-- Task statement --
An identical copy of the data below is needed.
++++ Record set
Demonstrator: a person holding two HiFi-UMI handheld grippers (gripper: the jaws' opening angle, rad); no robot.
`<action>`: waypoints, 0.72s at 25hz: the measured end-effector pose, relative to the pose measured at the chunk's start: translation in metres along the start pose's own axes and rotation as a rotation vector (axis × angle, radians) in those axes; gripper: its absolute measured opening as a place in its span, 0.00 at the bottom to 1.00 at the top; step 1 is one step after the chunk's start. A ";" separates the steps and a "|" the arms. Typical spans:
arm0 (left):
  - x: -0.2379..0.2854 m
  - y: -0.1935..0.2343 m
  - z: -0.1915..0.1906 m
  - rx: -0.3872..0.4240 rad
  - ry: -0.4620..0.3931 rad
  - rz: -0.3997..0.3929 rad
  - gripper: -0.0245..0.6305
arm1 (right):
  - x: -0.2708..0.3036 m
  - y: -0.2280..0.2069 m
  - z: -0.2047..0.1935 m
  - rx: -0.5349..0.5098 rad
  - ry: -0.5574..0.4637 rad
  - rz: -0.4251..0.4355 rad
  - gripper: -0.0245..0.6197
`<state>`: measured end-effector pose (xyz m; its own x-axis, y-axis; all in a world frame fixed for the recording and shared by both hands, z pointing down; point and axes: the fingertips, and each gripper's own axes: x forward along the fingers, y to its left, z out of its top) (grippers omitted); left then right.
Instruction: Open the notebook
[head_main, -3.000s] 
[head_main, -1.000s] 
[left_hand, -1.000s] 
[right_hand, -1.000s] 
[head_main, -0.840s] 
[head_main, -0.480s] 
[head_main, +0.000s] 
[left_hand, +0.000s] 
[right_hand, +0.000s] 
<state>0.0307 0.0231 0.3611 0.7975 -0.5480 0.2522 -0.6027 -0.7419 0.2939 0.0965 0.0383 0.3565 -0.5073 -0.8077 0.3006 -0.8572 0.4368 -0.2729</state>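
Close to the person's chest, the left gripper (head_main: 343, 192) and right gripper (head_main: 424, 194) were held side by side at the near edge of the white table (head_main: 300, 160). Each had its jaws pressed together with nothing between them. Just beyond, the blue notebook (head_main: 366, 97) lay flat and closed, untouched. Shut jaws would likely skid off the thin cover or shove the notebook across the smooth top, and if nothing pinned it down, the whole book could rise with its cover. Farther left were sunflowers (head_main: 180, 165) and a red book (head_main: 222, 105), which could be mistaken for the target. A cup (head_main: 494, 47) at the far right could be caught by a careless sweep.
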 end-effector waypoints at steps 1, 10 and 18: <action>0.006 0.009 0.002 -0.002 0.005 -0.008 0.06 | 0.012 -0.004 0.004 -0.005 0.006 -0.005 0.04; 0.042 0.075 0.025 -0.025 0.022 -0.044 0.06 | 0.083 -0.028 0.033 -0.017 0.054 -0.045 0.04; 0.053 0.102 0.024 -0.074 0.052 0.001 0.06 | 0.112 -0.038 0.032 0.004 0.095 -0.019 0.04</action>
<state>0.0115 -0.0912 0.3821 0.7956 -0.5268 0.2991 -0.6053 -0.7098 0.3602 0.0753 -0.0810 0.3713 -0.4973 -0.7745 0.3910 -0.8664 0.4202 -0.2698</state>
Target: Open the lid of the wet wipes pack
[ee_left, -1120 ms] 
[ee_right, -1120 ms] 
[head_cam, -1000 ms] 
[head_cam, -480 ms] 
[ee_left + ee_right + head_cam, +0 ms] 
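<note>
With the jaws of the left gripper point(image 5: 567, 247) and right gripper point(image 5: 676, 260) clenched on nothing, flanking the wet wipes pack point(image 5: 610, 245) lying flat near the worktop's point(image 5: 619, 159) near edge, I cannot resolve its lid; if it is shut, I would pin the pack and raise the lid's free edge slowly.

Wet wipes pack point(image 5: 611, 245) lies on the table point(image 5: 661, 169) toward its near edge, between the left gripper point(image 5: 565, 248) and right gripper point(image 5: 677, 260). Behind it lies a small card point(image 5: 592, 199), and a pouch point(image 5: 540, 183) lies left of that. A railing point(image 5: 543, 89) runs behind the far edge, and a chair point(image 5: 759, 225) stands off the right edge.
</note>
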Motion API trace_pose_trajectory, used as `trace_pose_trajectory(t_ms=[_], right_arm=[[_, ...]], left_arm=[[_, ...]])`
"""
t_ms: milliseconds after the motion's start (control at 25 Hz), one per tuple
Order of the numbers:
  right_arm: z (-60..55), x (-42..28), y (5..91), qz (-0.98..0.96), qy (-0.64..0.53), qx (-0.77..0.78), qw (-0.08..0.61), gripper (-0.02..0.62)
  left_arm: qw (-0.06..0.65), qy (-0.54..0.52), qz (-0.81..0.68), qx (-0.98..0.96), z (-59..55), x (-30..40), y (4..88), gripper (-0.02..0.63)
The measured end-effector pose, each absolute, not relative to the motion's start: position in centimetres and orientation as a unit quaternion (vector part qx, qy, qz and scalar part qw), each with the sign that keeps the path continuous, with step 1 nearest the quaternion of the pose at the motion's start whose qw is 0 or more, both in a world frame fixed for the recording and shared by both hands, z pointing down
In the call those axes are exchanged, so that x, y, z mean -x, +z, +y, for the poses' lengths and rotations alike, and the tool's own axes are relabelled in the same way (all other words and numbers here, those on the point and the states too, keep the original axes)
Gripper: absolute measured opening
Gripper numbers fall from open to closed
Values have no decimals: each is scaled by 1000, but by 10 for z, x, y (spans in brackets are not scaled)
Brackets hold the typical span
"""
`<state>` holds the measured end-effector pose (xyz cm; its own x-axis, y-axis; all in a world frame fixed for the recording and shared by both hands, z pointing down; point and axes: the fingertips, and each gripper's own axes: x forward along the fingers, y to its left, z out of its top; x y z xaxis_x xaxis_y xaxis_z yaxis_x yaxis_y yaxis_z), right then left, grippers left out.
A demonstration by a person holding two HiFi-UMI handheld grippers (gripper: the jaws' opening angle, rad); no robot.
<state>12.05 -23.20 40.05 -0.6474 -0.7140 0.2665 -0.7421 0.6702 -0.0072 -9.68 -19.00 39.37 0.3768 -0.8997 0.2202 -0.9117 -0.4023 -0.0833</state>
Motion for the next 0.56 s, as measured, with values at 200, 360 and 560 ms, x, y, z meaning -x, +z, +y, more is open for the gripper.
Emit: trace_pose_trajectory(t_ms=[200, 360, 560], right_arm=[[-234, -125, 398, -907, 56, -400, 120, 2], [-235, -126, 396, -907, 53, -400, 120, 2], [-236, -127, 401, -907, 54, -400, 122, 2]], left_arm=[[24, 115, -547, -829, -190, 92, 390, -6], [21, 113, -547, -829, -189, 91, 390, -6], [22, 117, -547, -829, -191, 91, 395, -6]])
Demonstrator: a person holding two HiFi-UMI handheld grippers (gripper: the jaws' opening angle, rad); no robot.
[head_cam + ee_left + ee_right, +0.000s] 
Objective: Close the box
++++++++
-- Your response --
Demonstrator: a person holding two HiFi-UMI handheld grippers (gripper: the jaws' opening angle, rad); no robot.
`<action>`: waypoints, 0.72s at 25hz: the measured end-effector pose, relative to the pose measured at the chunk's start: translation in metres along the start pose's own axes and rotation as a rotation vector (axis × angle, radians) in those axes; gripper: its absolute measured opening as a place in its span, 0.00 at the bottom to 1.00 at the top; step 1 is one step after the chunk's start. A ";" separates the steps and a "|" the arms. Typical spans:
arm0 (left):
  - x: -0.2379..0.2854 m
  - y: -0.1935..0.2343 m
  - z: -0.1915..0.1906 m
  - rx: -0.3872..0.4240 rad
  - ry: -0.4620..0.3931 rad
  - rz: -0.3997..0.3929 rad
  - gripper: -0.0245..0.6305
arm1 (right):
  - x: -0.2708..0.3036 m
  - y: -0.2280..0.2069 m
  - z: -0.2047..0.1935 m
  - rx: -0.5349..0.5098 rad
  - ry: -0.5574..0.4637 rad
  - rz: -0.4251..0.4355 rad
  - gripper: -0.0245..0.6197
`<state>`: measured end-effector pose (xyz m; its own x-axis, y-axis; all in a world frame fixed for the recording and shared by both hands, z pointing down; point and axes: the fingertips, and each gripper's own axes: x forward along the fingers, y to its left, z out of its top) (grippers omitted); left then right.
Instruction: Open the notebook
[head_main, -3.000s] 
[head_main, -1.000s] 
[left_hand, -1.000s] 
[right_hand, -1.000s] 
[head_main, -0.840s] 
[head_main, -0.480s] 
[head_main, +0.000s] 
[left_hand, +0.000s] 
[right_hand, +0.000s] 
<state>0.0307 0.0231 0.3611 0.7975 -0.5480 0.2522 -0.6027 -0.7419 0.2939 0.0965 0.0383 0.3565 -0.5073 -0.8077 0.3006 -0.8572 0.4368 -0.2729</state>
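Close to the person's chest, the left gripper (head_main: 343, 192) and right gripper (head_main: 424, 194) were held side by side at the near edge of the white table (head_main: 300, 160). Each had its jaws pressed together with nothing between them. Just beyond, the blue notebook (head_main: 366, 97) lay flat and closed, untouched. Shut jaws would likely skid off the thin cover or shove the notebook across the smooth top, and if nothing pinned it down, the whole book could rise with its cover. Farther left were sunflowers (head_main: 180, 165) and a red book (head_main: 222, 105), which could be mistaken for the target. A cup (head_main: 494, 47) at the far right could be caught by a careless sweep.
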 end-effector waypoints at steps 1, 10 and 18: <action>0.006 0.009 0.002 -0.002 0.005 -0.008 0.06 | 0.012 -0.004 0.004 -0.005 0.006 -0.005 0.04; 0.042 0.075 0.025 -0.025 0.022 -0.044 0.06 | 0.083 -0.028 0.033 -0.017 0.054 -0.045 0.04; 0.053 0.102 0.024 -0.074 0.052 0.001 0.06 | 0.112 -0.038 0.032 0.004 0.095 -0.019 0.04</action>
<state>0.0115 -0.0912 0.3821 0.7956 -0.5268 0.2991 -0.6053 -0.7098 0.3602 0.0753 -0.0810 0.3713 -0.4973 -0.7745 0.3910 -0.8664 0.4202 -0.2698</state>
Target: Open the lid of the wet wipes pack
[ee_left, -1120 ms] 
[ee_right, -1120 ms] 
[head_cam, -1000 ms] 
[head_cam, -480 ms] 
[ee_left + ee_right + head_cam, +0 ms] 
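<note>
With the jaws of the left gripper point(image 5: 567, 247) and right gripper point(image 5: 676, 260) clenched on nothing, flanking the wet wipes pack point(image 5: 610, 245) lying flat near the worktop's point(image 5: 619, 159) near edge, I cannot resolve its lid; if it is shut, I would pin the pack and raise the lid's free edge slowly.

Wet wipes pack point(image 5: 611, 245) lies on the table point(image 5: 661, 169) toward its near edge, between the left gripper point(image 5: 565, 248) and right gripper point(image 5: 677, 260). Behind it lies a small card point(image 5: 592, 199), and a pouch point(image 5: 540, 183) lies left of that. A railing point(image 5: 543, 89) runs behind the far edge, and a chair point(image 5: 759, 225) stands off the right edge.
</note>
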Motion API trace_pose_trajectory, used as `trace_pose_trajectory(t_ms=[_], right_arm=[[_, ...]], left_arm=[[_, ...]])`
"""
t_ms: milliseconds after the motion's start (control at 25 Hz), one per tuple
Order of the numbers:
  right_arm: z (-60..55), x (-42..28), y (5..91), qz (-0.98..0.96), qy (-0.64..0.53), qx (-0.77..0.78), qw (-0.08..0.61), gripper (-0.02..0.62)
  left_arm: qw (-0.06..0.65), qy (-0.54..0.52), qz (-0.81..0.68), qx (-0.98..0.96), z (-59..55), x (-30..40), y (4..88), gripper (-0.02..0.63)
The measured end-effector pose, each absolute, not relative to the motion's start: position in centimetres and orientation as a unit quaternion (vector part qx, qy, qz and scalar part qw), each with the sign that keeps the path continuous, with step 1 nearest the quaternion of the pose at the motion's start whose qw is 0 or more, both in a world frame fixed for the recording and shared by both hands, z pointing down
In the call those axes are exchanged, so that x, y, z mean -x, +z, +y, for the poses' lengths and rotations alike, and the tool's own axes are relabelled in the same way (all other words and numbers here, those on the point and the states too, keep the original axes)
Gripper: absolute measured opening
Gripper numbers fall from open to closed
Values have no decimals: each is scaled by 1000, but by 10 for z, x, y (spans in brackets are not scaled)
Brackets hold the typical span
"""
`<state>` holds the measured end-effector pose (xyz cm; its own x-axis, y-axis; all in a world frame fixed for the recording and shared by both hands, z pointing down; point and axes: the fingertips, and each gripper's own axes: x forward along the fingers, y to its left, z out of its top; x y z xaxis_x xaxis_y xaxis_z yaxis_x yaxis_y yaxis_z), right then left, grippers left out.
A demonstration by a person holding two HiFi-UMI handheld grippers (gripper: the jaws' opening angle, rad); no robot.
<state>12.05 -23.20 40.05 -0.6474 -0.7140 0.2665 -0.7421 0.6702 -0.0072 -9.68 -19.00 39.37 0.3768 -0.8997 0.2202 -0.9117 -0.4023 -0.0833</state>
Motion for the next 0.56 s, as measured, with values at 200, 360 and 560 ms, x, y, z meaning -x, +z, +y, more is open for the gripper.
Emit: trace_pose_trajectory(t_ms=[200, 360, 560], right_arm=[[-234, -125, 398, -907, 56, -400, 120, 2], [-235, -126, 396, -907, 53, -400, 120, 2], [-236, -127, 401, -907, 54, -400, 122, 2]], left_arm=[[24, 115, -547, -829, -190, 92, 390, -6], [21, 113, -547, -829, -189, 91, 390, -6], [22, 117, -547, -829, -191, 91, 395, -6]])
Demonstrator: a person holding two HiFi-UMI handheld grippers (gripper: the jaws' opening angle, rad); no robot.
[head_cam + ee_left + ee_right, +0.000s] 
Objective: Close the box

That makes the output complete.